The Common Gateway Interface (CGI) was the first and remains the most popular means of extending web servers. CGI programs run as subtasks of the web server; arguments are supplied in environment variables and to the program’s standard input; results are returned on the program’s standard output. CGI programs have been written that perform database queries and display the results; that allow people to perform complex financial calculations; and that allow web users to “chat” with others on the Internet. Indeed, practically every innovative use of the World Wide Web, from WWW search engines to web pages that let you track the status of overnight packages, was originally written using the CGI interface.

A new way to extend web servers is by using proprietary Application Programmer Interfaces (APIs). APIs are a faster way to interface custom programs to web servers because they do not require that a new process be started for each web interaction. Instead, the web server process itself runs application code within its own address space that is invoked through a documented interface.

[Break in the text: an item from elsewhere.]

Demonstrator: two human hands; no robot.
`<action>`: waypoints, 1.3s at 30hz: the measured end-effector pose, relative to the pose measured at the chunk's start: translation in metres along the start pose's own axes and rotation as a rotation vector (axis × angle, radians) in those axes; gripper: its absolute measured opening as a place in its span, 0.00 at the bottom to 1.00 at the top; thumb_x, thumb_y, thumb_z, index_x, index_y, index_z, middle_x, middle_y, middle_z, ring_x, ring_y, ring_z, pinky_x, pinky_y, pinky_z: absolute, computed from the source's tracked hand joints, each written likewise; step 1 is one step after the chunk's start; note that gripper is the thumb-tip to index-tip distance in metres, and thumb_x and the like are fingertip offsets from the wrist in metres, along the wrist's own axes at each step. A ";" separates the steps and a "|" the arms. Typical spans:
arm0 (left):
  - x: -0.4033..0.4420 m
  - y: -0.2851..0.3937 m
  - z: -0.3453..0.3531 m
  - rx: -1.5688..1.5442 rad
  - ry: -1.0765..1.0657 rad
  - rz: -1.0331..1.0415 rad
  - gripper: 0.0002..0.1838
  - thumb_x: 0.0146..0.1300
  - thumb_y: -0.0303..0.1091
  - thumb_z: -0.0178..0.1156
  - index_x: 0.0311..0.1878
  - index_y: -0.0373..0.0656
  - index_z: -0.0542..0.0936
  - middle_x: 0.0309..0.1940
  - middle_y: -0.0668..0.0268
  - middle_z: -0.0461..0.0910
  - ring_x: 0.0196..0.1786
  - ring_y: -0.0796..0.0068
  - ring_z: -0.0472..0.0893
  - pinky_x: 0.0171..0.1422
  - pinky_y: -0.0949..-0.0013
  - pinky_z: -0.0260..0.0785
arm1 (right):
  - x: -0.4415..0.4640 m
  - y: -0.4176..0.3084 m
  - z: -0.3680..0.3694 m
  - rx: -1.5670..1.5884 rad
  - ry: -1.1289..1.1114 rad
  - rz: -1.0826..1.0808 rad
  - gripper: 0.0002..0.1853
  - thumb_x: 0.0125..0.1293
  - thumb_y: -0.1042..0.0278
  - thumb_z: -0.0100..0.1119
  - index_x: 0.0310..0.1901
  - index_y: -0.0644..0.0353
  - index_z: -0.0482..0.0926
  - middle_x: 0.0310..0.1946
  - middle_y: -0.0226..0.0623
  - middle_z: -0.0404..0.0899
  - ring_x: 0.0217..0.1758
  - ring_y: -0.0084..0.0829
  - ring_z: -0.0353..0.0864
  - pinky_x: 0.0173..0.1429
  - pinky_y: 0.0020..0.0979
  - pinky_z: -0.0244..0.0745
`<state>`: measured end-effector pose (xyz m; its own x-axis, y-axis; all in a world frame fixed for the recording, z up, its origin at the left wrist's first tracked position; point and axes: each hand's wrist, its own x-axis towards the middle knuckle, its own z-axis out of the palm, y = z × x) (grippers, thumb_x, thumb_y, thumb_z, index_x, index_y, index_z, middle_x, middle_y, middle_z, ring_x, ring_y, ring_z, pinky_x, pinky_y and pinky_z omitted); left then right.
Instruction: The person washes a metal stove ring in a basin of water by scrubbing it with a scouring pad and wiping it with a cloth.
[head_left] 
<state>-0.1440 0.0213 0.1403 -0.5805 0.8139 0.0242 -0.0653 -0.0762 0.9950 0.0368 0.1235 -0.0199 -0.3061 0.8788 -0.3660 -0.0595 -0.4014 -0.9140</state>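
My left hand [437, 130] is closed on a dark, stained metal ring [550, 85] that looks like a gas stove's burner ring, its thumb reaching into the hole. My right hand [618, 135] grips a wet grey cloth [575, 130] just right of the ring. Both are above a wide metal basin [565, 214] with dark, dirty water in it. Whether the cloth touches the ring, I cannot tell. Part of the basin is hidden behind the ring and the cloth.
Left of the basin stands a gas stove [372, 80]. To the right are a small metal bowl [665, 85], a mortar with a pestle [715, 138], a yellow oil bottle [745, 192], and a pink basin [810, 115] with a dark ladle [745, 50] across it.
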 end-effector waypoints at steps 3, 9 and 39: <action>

This chapter focuses on programming techniques that you can use to make CGI and API programs more secure.

The Danger of Extensibility

Largely as a result of their power, the CGI and API interfaces can completely compromise the security of your web server and the host on which it is running. That’s because any program can be run through these interfaces. This can include programs that have security problems, programs that give outsiders access to your computer, and even programs that change or erase critical files from your system.

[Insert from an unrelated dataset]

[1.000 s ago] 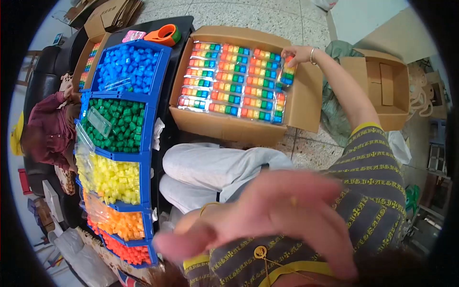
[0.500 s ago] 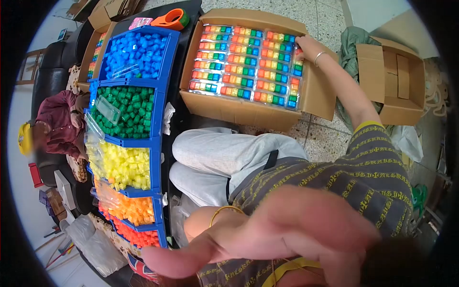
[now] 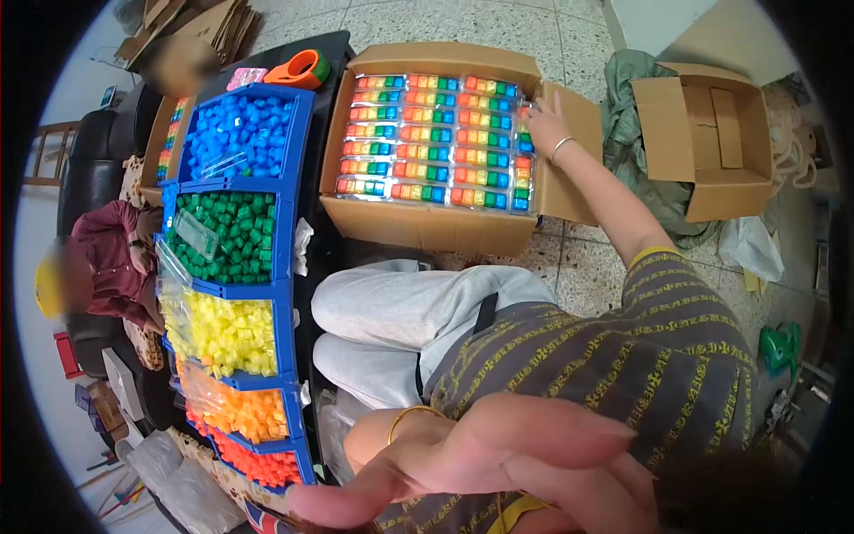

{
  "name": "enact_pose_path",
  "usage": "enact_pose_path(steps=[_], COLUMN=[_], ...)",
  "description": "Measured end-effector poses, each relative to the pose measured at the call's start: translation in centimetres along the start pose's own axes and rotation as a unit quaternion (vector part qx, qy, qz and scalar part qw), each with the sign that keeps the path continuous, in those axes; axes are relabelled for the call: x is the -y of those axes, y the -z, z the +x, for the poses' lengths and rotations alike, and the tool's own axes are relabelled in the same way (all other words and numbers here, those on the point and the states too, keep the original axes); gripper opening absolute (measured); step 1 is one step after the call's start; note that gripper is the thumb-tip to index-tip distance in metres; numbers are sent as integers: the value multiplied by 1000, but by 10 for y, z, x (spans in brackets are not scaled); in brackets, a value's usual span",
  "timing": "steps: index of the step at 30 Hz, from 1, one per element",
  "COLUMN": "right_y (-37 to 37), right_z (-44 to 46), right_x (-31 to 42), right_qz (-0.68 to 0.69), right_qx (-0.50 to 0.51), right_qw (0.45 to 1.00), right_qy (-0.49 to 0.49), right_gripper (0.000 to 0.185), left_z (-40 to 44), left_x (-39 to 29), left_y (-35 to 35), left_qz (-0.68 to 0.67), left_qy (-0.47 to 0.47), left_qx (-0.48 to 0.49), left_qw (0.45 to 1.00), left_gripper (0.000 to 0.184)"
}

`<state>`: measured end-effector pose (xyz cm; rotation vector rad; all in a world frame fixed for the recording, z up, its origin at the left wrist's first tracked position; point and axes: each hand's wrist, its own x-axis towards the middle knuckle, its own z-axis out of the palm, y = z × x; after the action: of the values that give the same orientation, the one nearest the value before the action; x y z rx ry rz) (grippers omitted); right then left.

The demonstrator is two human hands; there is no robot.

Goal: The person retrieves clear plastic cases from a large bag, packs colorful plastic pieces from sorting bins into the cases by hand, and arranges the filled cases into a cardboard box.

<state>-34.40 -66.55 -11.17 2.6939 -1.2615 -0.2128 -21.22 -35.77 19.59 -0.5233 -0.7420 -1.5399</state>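
Note:
My right hand (image 3: 549, 129) lies at the right rim of an open carton (image 3: 427, 227), fingers spread. Its fingertips touch the end of the outermost column of clear packs (image 3: 431, 135), each showing a row of coloured cubes from red to blue. A silver bangle circles that wrist. Close to the camera, large and blurred, my left hand (image 3: 507, 449) hangs with thumb and fingers apart and nothing visible in it. Beyond my knees, blue bins (image 3: 283, 240) hold loose blue cubes (image 3: 236, 133), green cubes (image 3: 240, 236), yellow cubes (image 3: 236, 334), orange cubes (image 3: 253, 414) and red cubes (image 3: 258, 463).
An orange tape dispenser (image 3: 298, 69) sits on the black table behind the bins. An open carton (image 3: 729, 178) stands on the floor beside a green sack (image 3: 627, 133). Across the bins sits a person in maroon (image 3: 111, 258); another person's blurred head (image 3: 178, 64) shows farther back.
The view has shifted, so the carton and bins sit slightly lower and left. My right hand's fingers have spread at the carton rim. Another person's head has appeared at upper left.

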Motion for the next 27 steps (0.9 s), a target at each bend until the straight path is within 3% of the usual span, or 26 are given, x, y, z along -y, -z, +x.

Two techniques may be used to limit the damage that can be performed by CGI and API programs:

  • The programs themselves should be designed and inspected to ensure that they can perform only the desired functions.

  • The programs should be run in a restricted environment. If these programs can be subverted by an attacker to do something unexpected, the damage that they can do will be limited.

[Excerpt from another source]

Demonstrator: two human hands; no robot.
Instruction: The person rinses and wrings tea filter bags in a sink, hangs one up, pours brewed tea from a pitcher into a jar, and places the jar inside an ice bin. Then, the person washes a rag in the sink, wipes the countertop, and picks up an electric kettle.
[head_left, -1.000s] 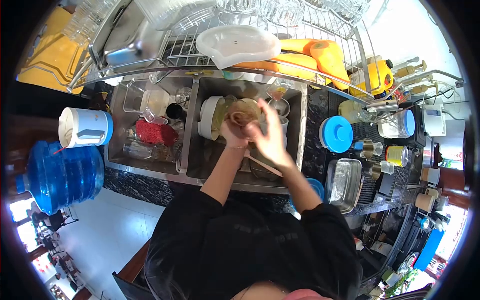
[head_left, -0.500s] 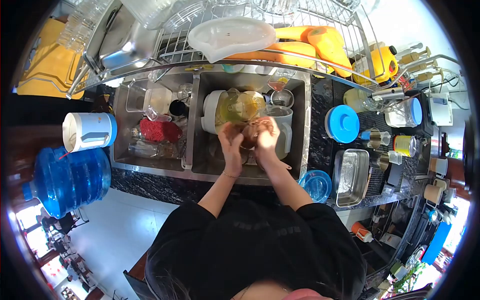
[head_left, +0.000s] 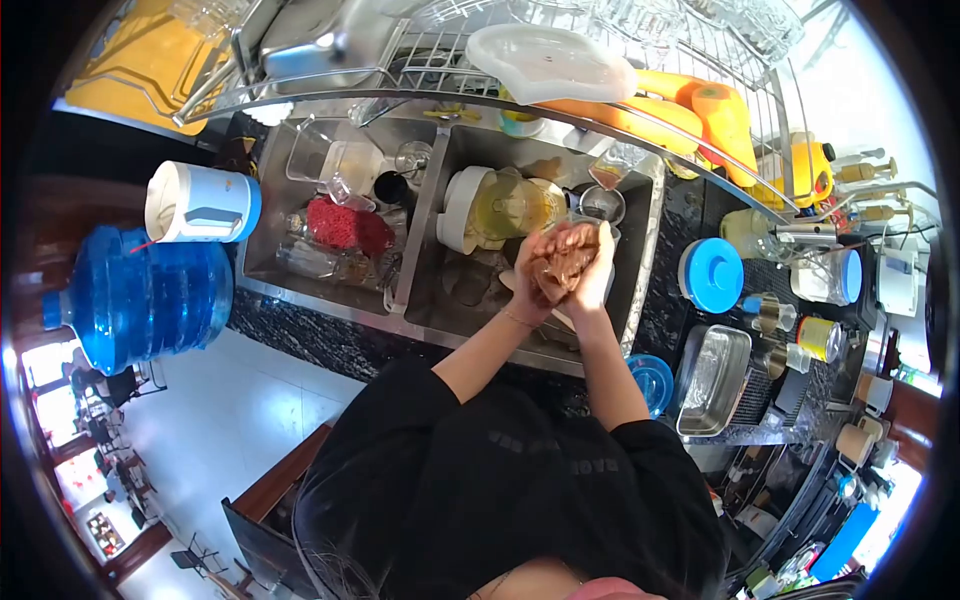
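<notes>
A wet-looking brown mass (head_left: 564, 262) is cupped between my two hands over the right sink basin. My left hand (head_left: 530, 290) curls around its left side, and my right hand (head_left: 598, 275) presses against its right side. Behind my hands, a yellowish clear jug (head_left: 508, 208) lies beside white containers (head_left: 460, 208). A metal bowl or strainer (head_left: 602, 205) stands to the right of the jug. Part of a clear pitcher is hidden by my right hand. What the brown mass is made of, I cannot tell.
The left basin holds a red mesh cloth (head_left: 338, 224) and clear containers (head_left: 350, 160). A wire rack (head_left: 430, 70) with dishes spans the back. Right of the sink are a blue lid (head_left: 711, 275) and a metal tray (head_left: 714, 380). A blue water bottle (head_left: 150, 300) is at left.
My hands first came together around the brown mass, then moved right and slightly up with it. The whole view has also shifted and tilted.
</notes>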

On operating systems that allow for multiple users running at multiple authorization levels, web servers are normally run under a restricted account, usually the nobody or httpd user. Programs that are spawned from the web server, either through CGI or API interfaces, are then run as the same restricted user.

Unfortunately, other operating systems do not have this same notion of restricted users. On Windows 3.1, Windows 95, and the Macintosh operating systems, there is no easy way to have the operating system restrict the reach of a CGI program.

Programs That Should Not Be CGIs

Interpreters, shells, scripting engines, and other extensible programs should never appear in a cgi-bin directory, nor should they be located elsewhere on a computer where they might be invoked by a request to the web server process. Programs that are installed in this way allow attackers to run any program they wish on your computer.

For example, on Windows-based systems the Perl executable PERL.EXE should never appear in the cgi-bin directory. Unfortunately, many Windows-based web servers have been configured this way because it makes it easier to set up Perl scripts on these.

It is easy to probe a computer to see if it has been improperly configured. To make matters worse, web search engines can be used to find vulnerable machines automatically.

Another serious source of concern are CGI scripts that are distributed with web servers and then later found to have security flaws. Because webmasters rarely delete files from a cgi-bin directory, these dangerous CGI scripts may persist for many months or even years—even if new versions of the web server are installed that do not contain the bug. One example is the script named phf that was distributed with the NCSA web server and the many versions of the Apache web server. This script can be used to retrieve files from a computer on which it is running. This is an example of an unintended side effect, explained in the next section.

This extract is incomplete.